Toward Video Anomaly Retrieval From Video Anomaly Detection: New Benchmarks and Model
View abstract on PubMed
Summary
This summary is machine-generated.This study introduces Video Anomaly Retrieval (VAR) for finding specific anomalous video segments using text or audio. This approach offers more precise retrieval than traditional video anomaly detection methods.
Area Of Science
- Computer Vision
- Artificial Intelligence
- Machine Learning
Background
- Current video anomaly detection (VAD) primarily focuses on classifying events, which is insufficient for detailed anomaly characterization.

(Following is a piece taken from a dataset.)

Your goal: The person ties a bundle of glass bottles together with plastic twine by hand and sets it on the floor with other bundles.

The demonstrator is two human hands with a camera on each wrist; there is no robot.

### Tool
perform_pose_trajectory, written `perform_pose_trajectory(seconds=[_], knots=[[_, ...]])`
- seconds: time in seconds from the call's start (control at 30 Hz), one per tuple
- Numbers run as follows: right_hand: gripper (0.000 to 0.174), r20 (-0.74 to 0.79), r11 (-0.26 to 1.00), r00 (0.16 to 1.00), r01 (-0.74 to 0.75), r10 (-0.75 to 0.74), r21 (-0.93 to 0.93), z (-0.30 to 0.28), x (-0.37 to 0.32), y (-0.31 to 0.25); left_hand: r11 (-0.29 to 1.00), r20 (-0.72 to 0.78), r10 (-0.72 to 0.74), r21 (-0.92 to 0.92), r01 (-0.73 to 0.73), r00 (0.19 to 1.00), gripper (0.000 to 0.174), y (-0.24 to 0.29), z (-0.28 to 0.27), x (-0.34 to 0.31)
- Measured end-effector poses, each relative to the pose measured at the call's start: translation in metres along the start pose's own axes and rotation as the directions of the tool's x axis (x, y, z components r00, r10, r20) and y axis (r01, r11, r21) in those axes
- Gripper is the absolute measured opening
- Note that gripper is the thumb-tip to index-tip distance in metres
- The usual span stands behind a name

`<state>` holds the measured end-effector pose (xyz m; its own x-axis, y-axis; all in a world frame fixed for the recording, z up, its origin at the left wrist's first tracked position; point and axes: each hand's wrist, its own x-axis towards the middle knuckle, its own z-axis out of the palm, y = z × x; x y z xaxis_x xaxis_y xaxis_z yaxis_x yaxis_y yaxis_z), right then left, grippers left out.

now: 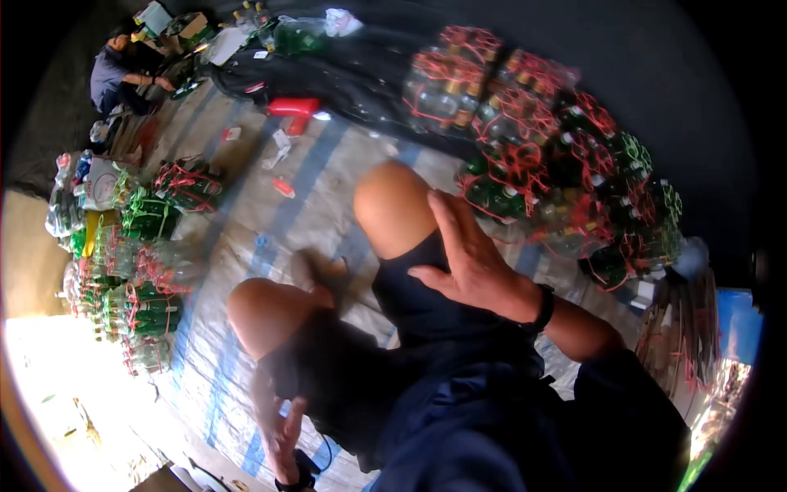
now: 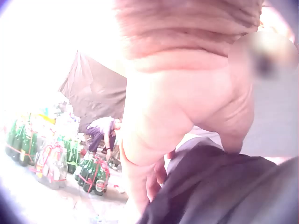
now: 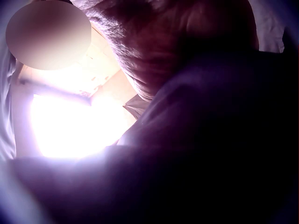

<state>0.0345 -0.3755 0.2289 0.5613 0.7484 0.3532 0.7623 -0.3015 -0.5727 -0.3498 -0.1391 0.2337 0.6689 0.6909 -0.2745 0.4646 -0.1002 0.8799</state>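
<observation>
My right hand [image 1: 479,271] rests on my right thigh just behind the bare knee [image 1: 393,205], fingers straight and thumb spread over the dark shorts [image 1: 410,283]. At the outer side of my left thigh is my left hand [image 1: 283,435], its fingers loosely extended and nothing in them. In the left wrist view the left hand [image 2: 182,102] fills the middle, beside dark cloth [image 2: 210,182]. The right wrist view shows the right palm [image 3: 187,42] over dark cloth, with its fingers hidden.
Bottle bundles tied with red and green string [image 1: 525,139] stand at the right, and more bundles [image 1: 147,246] at the left. Striped sheeting [image 1: 221,353] covers the floor. A person [image 1: 123,74] crouches at the far left. A red object [image 1: 293,107] lies ahead, and stacked cardboard [image 1: 668,328] stands right.
</observation>
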Motion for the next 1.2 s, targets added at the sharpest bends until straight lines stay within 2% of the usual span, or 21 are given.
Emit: perform_pose_trajectory(seconds=[0.1, 0.17, 0.2, 0.23, 0.3, 0.37, 0.4, 0.63, 0.87, 0.93, 0.97, 1.07, 1.2], knots=[[0.11, 0.01, 1.0, 1.0, 0.001, -0.001, 0.025, 0.0, 0.0, 0.0, 0.973, 0.205, -0.229, 0.034, 0.227, 0.951, 0.101, -0.017, -0.019, -0.024], [0.109, 0.012, 1.0, 1.0, 0.014, -0.015, 0.023, 0.0, 0.0, -0.001, 0.91, 0.203, -0.409, 0.018, 0.414, 0.89, 0.1, -0.024, -0.017, -0.04], [0.109, 0.013, 1.0, 1.0, 0.01, -0.011, 0.024, 0.0, 0.001, -0.001, 0.913, 0.198, -0.407, 0.075, 0.4, 0.892, 0.103, -0.048, -0.021, -0.05], [0.109, 0.012, 0.999, 1.0, 0.017, -0.017, 0.03, 0.001, 0.001, -0.001, 0.911, 0.197, -0.402, 0.188, 0.368, 0.894, 0.109, -0.048, -0.02, -0.058], [0.109, 0.012, 0.999, 1.0, 0.022, -0.022, 0.036, 0.001, 0.002, 0.0, 0.872, 0.316, -0.47, 0.024, 0.488, 0.824, 0.098, -0.097, -0.045, -0.08], [0.109, 0.023, 0.999, 0.999, 0.023, -0.024, 0.047, 0.0, 0.003, 0.0, 0.808, 0.277, -0.504, -0.184, 0.56, 0.818, 0.078, -0.086, -0.036, -0.097], [0.109, 0.027, 0.999, 0.999, 0.023, -0.024, 0.05, 0.001, 0.002, 0.001, 0.792, 0.276, -0.513, -0.212, 0.572, 0.813, 0.076, -0.08, -0.032, -0.105], [0.109, 0.033, 0.998, 0.998, 0.045, -0.046, 0.039, 0.0, 0.005, 0.003, 0.825, 0.337, -0.511, -0.067, 0.562, 0.791, 0.062, -0.047, -0.02, -0.142], [0.109, 0.041, 0.998, 0.999, 0.03, -0.032, 0.06, -0.002, 0.005, 0.002, 0.901, 0.262, -0.429, 0.05, 0.432, 0.865, 0.05, -0.036, -0.045, -0.167], [0.109, 0.04, 0.998, 0.999, 0.03, -0.032, 0.061, -0.001, 0.005, 0.003, 0.925, 0.231, -0.379, 0.108, 0.363, 0.896, 0.047, -0.041, -0.058, -0.177], [0.109, 0.041, 0.998, 0.999, 0.028, -0.031, 0.063, -0.001, 0.004, 0.003, 0.943, 0.184, -0.313, 0.176, 0.282, 0.932, 0.042, -0.06, -0.072, -0.186], [0.109, 0.043, 0.997, 0.999, 0.025, -0.028, 0.067, -0.002, 0.004, 0.004, 0.888, 0.154, -0.394, 0.321, 0.331, 0.906, 0.047, -0.119, -0.122, -0.203], [0.109, 0.039, 0.998, 0.999, 0.028, -0.03, 0.063, 0.001, 0.003, 0.005, 0.855, 0.091, -0.49, 0.243, 0.458, 0.867, 0.054, -0.146, -0.139, -0.202]])
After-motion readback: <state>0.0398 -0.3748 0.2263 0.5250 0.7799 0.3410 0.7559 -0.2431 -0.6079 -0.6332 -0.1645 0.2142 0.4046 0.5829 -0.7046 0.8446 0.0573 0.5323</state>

- Existing methods struggle with superficial single-label classifications and retrieving specific anomalous content from long, untrimmed videos.
Purpose Of The Study
- To introduce a novel task, Video Anomaly Retrieval (VAR), for precise retrieval of anomalous video content using cross-modal queries like text descriptions and audio.
- To address the limitations of current VAD by enabling retrieval from long, untrimmed videos that may only be partially relevant.
Main Methods
- Developed two large-scale VAR benchmarks for evaluation.
- Proposed the Anomaly-Led Alignment Network (ALAN) model, featuring anomaly-led sampling for focusing on key video segments.
- Incorporated an efficient pretext task to enhance fine-grained semantic associations between video and text representations.
- Utilized complementary alignment techniques to improve cross-modal content matching.
Main Results
- Experimental results on the developed benchmarks highlight the inherent challenges of the VAR task.
- The proposed ALAN model demonstrated significant advantages in addressing these challenges and achieving effective retrieval.
Conclusions
- Video Anomaly Retrieval (VAR) offers a more practical and detailed approach to identifying anomalous video content compared to traditional methods.
- The ALAN model and VAR benchmarks provide a strong foundation for future research in cross-modal video retrieval and anomaly detection.